The community is vegetarian in diet and also avoid eating onions, garlic, white cucumber and lentils. They worship Ashapura Mata as their clan deity. They are basically a Shivaite community and worship Shiva as chief deity, however, also observe all other Hindu festivals like Uthasini, Ramanavami, Janamashtmi, Holi, Diwali but Shivaratri and Navaratri are the main festival for the community.

Occupation
They are specialized in masonry works, artistic carvings and sculpting as well as artistic stone shaping works, especially in works of idol-making. Among the notable architecture built by them are Hawa Mahal, the royal palace near Wadhwan built for the Sultanate of Gujarat and more recently the Somnath Temple built after independence of India.

Demography
The community is found thorough out Gujarat but largely concentrated in Saurashtra region.
Outside India, population is found in United Kingdom and United States of America.

Restoration and building of temples

Prabhashankar Oghadbhai of Palitana, had been one of the leading designers of Nagar style of temples. He was awarded Padmashri. The design and building of the modern Somnath Temple, known as Somnath Maha Meru Prasad, was executed by him. 

While their center of activity is in Gujarat and Rajasthan, they now undertake temple architecture in different parts of India, as well as overseas. They follow texts written in the 15th century such as Prasad Manjari, written during the rule of Rana Raimal by brothers Mandan and Nathji. They originally hailed from Patan, Gujarat  and were invited to settle in Chittorgarh. During the past five centuries, they have been involved in building and restoration of numerous Jain temples in Gujarat and southern Rajasthan, as well as temples built by Jains from there regions in other parts of India.
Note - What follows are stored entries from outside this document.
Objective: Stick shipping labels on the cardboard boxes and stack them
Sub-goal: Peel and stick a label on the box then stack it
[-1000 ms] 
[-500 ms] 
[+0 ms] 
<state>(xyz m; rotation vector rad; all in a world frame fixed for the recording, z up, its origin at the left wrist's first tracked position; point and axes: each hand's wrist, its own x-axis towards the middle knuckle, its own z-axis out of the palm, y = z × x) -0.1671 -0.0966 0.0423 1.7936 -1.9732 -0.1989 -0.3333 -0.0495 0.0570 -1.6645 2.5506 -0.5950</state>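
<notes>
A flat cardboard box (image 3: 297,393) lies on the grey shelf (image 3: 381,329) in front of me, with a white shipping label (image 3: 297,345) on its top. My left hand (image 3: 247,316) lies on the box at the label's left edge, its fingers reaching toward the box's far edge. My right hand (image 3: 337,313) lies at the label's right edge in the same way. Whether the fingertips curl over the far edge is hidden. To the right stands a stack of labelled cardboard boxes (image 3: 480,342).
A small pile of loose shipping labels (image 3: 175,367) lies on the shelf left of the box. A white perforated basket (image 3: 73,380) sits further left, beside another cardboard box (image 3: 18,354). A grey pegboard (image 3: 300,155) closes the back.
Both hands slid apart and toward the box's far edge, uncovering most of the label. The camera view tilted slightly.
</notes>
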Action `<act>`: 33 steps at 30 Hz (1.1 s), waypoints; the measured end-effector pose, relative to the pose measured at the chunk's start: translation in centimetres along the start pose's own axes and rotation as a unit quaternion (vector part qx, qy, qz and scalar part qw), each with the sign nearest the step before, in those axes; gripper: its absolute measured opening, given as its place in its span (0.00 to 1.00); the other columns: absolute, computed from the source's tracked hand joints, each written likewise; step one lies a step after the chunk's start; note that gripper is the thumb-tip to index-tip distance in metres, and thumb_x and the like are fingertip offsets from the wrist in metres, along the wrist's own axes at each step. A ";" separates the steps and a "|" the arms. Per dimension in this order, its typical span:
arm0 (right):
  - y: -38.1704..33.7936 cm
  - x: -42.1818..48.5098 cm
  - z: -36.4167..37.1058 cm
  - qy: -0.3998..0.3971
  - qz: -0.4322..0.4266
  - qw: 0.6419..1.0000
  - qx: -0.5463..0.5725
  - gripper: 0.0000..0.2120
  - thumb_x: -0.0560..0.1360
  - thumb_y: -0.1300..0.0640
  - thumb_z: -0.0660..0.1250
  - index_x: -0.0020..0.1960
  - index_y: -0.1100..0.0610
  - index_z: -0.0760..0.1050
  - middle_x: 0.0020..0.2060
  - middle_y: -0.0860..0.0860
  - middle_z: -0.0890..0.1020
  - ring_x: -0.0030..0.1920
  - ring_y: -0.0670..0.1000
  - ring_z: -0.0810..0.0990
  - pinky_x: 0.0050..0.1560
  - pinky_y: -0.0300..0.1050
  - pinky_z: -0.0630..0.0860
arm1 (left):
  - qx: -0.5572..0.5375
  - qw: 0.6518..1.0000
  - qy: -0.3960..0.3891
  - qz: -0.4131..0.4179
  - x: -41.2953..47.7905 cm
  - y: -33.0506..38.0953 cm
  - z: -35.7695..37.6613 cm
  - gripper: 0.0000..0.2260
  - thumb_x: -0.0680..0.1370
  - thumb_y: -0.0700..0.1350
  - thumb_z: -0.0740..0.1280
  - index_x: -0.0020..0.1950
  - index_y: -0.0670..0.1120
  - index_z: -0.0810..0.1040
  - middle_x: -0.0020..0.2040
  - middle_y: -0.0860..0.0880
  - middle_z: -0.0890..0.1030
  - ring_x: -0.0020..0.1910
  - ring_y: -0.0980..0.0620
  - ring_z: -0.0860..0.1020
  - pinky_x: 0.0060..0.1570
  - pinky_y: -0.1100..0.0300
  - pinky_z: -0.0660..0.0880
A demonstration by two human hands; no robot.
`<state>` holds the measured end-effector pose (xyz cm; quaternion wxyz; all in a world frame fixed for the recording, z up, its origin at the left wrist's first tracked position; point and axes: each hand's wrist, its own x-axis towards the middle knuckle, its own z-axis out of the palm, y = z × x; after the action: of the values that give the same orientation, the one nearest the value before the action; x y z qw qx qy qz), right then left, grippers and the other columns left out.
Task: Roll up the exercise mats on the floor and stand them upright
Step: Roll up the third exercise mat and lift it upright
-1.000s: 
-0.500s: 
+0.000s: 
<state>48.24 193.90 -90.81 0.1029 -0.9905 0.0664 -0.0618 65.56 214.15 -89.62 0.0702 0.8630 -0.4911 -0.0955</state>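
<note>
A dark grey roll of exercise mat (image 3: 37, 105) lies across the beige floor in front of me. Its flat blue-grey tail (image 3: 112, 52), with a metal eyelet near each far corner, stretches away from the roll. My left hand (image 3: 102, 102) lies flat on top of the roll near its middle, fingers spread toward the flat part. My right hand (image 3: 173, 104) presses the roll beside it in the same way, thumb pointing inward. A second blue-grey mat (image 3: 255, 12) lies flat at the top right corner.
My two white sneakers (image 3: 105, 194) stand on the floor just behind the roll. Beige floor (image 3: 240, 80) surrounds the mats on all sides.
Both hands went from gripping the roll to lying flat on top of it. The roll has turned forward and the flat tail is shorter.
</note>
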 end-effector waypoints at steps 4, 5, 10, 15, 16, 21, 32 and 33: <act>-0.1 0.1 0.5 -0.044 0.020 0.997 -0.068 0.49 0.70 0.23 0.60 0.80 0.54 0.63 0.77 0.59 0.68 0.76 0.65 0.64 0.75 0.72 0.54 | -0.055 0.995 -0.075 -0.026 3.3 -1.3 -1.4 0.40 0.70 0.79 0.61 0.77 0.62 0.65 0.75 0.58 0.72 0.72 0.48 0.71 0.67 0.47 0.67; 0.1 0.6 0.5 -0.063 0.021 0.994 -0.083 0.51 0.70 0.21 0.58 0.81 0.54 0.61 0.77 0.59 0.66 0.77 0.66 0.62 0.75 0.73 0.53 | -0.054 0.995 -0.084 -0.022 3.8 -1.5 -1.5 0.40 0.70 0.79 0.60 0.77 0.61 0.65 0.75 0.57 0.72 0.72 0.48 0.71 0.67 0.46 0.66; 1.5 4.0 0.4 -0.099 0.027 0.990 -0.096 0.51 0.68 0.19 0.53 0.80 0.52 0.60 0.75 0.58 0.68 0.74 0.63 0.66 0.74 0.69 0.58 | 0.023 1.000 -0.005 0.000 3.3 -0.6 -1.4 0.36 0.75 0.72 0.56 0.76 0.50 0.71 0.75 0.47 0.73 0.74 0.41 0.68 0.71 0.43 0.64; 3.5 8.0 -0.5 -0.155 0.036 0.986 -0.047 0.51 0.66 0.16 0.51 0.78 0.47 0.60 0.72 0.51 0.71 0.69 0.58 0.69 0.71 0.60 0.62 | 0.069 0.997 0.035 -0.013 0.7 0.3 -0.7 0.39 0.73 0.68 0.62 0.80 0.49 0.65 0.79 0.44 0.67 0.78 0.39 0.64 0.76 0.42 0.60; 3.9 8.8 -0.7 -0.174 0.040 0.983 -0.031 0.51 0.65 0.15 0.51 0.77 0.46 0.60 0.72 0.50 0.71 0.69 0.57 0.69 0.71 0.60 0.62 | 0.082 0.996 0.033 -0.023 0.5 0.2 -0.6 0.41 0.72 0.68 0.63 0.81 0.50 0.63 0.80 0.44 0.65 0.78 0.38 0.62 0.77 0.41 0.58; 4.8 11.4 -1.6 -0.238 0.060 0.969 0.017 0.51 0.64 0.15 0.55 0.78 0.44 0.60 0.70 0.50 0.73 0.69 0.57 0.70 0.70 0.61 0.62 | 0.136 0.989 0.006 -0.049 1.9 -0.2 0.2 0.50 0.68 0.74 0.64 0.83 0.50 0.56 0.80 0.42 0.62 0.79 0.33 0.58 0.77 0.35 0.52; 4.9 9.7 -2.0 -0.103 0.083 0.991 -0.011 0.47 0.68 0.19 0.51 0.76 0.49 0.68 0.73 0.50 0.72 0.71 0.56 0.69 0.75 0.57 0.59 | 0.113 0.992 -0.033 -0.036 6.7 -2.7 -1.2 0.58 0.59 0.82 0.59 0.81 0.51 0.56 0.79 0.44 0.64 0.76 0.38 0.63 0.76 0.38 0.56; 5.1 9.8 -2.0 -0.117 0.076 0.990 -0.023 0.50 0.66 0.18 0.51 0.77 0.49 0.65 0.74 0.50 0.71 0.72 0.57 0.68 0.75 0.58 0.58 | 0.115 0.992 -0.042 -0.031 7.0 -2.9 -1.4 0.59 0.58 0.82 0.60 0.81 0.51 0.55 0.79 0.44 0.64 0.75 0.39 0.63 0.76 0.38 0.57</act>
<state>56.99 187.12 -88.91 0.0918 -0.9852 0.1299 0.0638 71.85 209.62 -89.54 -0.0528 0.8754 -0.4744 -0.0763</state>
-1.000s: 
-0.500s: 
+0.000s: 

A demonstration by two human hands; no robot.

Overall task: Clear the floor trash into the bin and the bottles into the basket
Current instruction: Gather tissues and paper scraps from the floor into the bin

In 1992, Chandrakant Sompura, grandson of Prabhashankar had designed the Sompura Akshardham temple in Gandhinagar. He was asked by Ashok Singhal, chief of the Vishwa Hindu Parishad, to design and build the Ram Janmabhoomi temple.

The world's largest Ram Temple, a proposed replica of Angkor Wat to be built in Champaran, Bihar, is being designed by Piyush Sompura

C.P. Trivedi and Sons, founded by Chandulal P. Trivedi  from the Sompura clan, were responsible for the restoration of the Delwara Jain temples and the Jain temples at Jaisalmer Fort and the Amar Sagar Lake. They also designed the Kirti Stumbh at Hutheesing Wadi in Ahmedabad,  Oswal Jain Temple at Nairobi, Kenya, Jain Center, Leicester, UK, Atma Vallabh Smarak, Delhi, and the Global Vipassana Pagoda at Gorai in northwest Mumbai.

Virendra Trivedi, nephew of Chandulal Trivedi, also participated on the Global Vipassana Pagoda project, but is best known for being the Chief Architect responsible for the Akshardham temple in New Delhi.